▶ _Work item_
This exercise calls for the line with "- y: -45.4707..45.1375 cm", the line with "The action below", and all lines between them in the material below, output exactly and with no other lines.

*** Opening Extracted data ***

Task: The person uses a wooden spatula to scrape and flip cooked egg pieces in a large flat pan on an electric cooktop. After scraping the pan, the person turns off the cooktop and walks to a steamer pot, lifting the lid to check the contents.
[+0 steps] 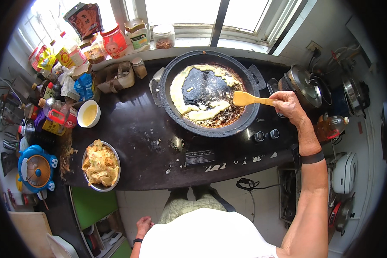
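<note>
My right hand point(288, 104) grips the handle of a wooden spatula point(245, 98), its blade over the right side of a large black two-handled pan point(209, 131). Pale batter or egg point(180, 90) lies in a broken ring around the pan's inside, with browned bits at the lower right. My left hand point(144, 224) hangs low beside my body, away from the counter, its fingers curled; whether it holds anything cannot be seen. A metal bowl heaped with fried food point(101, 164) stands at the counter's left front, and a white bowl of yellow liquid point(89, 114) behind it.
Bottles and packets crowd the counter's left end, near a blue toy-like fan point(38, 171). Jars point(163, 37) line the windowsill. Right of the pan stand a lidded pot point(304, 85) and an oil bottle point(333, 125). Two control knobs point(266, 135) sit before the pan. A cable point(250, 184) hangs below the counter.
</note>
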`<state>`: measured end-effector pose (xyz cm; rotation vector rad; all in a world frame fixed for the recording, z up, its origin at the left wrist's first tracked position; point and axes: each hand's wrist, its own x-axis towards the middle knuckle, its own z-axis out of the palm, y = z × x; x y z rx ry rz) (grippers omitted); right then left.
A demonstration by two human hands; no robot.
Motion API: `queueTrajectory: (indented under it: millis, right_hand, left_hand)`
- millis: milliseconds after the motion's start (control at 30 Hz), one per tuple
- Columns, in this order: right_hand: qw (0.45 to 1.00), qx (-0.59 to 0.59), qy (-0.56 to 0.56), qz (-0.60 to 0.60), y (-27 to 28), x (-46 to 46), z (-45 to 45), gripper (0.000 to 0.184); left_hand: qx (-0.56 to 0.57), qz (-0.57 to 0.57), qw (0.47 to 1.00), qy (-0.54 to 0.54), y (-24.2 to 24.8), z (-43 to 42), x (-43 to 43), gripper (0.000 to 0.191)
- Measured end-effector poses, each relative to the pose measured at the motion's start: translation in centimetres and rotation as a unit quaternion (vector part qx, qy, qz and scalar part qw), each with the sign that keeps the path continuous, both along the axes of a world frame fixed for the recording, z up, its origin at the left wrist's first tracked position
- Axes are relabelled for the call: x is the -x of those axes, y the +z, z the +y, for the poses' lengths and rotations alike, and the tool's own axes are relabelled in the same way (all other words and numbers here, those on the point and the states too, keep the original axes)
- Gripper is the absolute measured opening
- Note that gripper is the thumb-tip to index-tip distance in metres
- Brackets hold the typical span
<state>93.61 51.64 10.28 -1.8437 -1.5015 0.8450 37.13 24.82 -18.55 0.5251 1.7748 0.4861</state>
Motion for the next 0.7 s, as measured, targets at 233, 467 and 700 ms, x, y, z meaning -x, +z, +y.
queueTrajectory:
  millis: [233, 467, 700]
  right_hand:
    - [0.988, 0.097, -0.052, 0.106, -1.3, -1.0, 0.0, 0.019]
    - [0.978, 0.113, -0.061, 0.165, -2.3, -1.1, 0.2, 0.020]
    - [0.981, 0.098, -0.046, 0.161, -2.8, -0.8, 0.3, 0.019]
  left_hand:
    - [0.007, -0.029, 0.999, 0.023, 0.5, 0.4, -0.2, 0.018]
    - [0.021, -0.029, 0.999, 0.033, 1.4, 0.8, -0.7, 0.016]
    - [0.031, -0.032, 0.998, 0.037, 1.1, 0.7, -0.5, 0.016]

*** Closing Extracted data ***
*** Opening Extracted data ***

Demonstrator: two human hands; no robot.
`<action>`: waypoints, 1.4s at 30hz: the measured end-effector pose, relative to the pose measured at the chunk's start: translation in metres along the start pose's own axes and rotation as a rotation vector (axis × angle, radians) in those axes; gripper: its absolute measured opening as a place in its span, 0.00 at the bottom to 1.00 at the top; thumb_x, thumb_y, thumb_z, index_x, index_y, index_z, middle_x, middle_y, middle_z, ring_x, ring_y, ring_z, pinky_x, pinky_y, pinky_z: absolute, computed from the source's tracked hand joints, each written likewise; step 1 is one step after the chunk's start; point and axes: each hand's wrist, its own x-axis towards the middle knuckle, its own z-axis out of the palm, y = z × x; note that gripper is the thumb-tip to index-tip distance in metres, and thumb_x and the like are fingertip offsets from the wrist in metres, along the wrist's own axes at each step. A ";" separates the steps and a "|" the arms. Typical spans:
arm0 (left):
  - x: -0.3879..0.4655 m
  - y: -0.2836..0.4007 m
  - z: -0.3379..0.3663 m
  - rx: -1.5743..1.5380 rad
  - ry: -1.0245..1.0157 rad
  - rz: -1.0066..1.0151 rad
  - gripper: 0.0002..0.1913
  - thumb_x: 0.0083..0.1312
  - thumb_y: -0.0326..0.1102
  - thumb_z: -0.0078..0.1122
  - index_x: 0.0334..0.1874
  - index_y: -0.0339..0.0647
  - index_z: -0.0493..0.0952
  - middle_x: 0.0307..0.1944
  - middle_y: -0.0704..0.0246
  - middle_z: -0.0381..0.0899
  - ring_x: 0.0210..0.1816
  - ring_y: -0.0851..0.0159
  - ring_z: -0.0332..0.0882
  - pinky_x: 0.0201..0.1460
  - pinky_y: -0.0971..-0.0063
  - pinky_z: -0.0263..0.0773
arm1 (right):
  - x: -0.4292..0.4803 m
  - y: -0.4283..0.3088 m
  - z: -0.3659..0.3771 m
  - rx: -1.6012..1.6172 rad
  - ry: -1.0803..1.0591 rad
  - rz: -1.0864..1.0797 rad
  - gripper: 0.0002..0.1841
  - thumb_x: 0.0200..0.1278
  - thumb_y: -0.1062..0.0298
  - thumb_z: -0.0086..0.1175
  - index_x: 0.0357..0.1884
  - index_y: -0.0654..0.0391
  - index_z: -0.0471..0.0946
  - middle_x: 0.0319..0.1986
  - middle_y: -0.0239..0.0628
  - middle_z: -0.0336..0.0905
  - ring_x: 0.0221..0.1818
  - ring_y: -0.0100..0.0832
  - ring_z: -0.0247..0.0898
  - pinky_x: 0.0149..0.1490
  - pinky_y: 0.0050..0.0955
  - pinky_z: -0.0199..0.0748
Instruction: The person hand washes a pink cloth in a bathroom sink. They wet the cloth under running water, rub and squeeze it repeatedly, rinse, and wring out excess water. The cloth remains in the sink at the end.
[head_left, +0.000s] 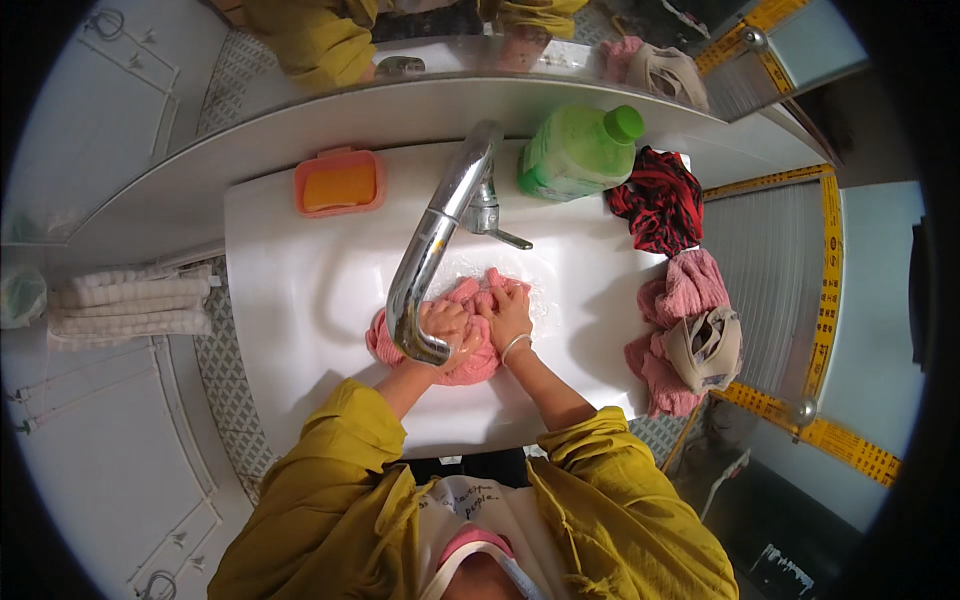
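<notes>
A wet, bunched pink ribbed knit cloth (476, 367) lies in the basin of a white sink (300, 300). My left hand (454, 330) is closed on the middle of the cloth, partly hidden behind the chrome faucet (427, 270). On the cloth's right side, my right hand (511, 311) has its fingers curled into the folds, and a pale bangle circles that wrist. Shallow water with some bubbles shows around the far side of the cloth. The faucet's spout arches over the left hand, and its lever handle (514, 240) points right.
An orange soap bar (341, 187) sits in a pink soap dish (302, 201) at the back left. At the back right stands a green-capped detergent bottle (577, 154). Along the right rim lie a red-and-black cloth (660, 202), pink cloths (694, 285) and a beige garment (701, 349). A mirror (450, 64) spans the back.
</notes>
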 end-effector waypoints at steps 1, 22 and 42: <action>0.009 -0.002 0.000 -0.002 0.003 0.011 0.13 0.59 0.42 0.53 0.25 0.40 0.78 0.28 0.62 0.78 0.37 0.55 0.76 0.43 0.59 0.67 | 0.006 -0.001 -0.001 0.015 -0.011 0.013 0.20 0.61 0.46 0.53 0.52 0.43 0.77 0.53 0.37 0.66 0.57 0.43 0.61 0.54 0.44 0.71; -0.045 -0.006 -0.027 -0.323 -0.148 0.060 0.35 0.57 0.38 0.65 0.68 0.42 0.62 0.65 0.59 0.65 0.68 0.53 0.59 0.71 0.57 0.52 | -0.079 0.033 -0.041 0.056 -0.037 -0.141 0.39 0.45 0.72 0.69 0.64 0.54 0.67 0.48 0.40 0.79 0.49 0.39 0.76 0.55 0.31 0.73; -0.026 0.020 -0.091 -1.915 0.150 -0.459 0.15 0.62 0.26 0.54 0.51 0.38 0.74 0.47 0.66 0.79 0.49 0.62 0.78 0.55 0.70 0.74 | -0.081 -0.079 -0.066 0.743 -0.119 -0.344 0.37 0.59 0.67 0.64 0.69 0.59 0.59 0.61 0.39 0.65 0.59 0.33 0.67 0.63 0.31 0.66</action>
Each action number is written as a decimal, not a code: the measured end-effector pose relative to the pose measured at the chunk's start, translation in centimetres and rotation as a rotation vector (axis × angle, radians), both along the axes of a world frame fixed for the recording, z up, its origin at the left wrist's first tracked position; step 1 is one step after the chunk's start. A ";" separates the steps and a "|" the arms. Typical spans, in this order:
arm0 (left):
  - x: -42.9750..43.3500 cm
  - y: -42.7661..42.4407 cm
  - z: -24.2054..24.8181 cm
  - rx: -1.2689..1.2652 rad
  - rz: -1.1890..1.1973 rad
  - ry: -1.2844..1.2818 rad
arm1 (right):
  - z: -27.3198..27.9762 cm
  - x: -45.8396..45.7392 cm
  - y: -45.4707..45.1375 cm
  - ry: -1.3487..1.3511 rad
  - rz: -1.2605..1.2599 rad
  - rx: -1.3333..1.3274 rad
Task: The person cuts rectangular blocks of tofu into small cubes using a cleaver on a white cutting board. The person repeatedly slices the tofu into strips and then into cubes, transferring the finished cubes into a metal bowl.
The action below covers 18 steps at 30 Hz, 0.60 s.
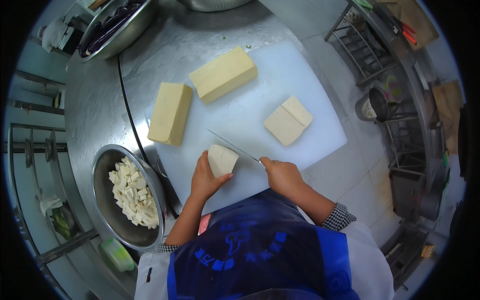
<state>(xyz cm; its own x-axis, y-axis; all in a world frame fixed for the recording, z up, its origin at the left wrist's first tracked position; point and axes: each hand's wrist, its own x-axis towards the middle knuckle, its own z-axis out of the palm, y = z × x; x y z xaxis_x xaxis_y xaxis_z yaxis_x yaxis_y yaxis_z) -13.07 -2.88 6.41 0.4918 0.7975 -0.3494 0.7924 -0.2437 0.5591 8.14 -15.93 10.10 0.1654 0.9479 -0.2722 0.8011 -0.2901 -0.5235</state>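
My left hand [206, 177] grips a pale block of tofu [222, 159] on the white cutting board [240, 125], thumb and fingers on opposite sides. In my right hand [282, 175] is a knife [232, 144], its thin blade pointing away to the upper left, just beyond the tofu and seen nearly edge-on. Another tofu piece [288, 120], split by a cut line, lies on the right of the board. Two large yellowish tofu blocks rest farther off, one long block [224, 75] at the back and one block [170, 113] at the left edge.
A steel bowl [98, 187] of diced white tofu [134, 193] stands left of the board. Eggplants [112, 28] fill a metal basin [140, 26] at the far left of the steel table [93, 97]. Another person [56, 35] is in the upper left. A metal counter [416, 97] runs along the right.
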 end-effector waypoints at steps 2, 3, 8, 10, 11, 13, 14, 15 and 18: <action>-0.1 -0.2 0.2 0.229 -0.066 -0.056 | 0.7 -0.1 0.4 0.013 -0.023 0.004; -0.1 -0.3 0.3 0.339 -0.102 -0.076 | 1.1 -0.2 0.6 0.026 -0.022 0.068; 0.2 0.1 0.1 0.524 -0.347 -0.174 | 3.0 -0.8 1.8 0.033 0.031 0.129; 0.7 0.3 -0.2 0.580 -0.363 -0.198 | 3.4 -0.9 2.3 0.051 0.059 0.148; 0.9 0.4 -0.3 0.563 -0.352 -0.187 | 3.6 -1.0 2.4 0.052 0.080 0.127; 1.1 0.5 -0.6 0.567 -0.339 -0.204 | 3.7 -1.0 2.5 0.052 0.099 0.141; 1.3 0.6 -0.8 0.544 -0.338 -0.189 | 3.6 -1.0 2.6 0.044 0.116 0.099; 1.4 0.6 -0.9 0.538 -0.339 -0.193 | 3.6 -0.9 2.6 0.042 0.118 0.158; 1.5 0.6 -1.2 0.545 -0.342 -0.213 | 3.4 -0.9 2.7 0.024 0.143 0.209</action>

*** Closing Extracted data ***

▶ _Solution for this task_
  - y: -45.4707..45.1375 cm
  - ry: -1.3487..1.3511 rad
  - rz: -1.2605..1.2599 rad
  - rx: -1.3333..1.3274 rad
Task: The person cuts rectangular blocks of tofu into small cubes using a cleaver on a white cutting board. The person repeatedly slices the tofu into strips and then into cubes, transferring the finished cubes into a metal bowl.
The action below covers 18 steps at 30 Hz, 0.60 s.

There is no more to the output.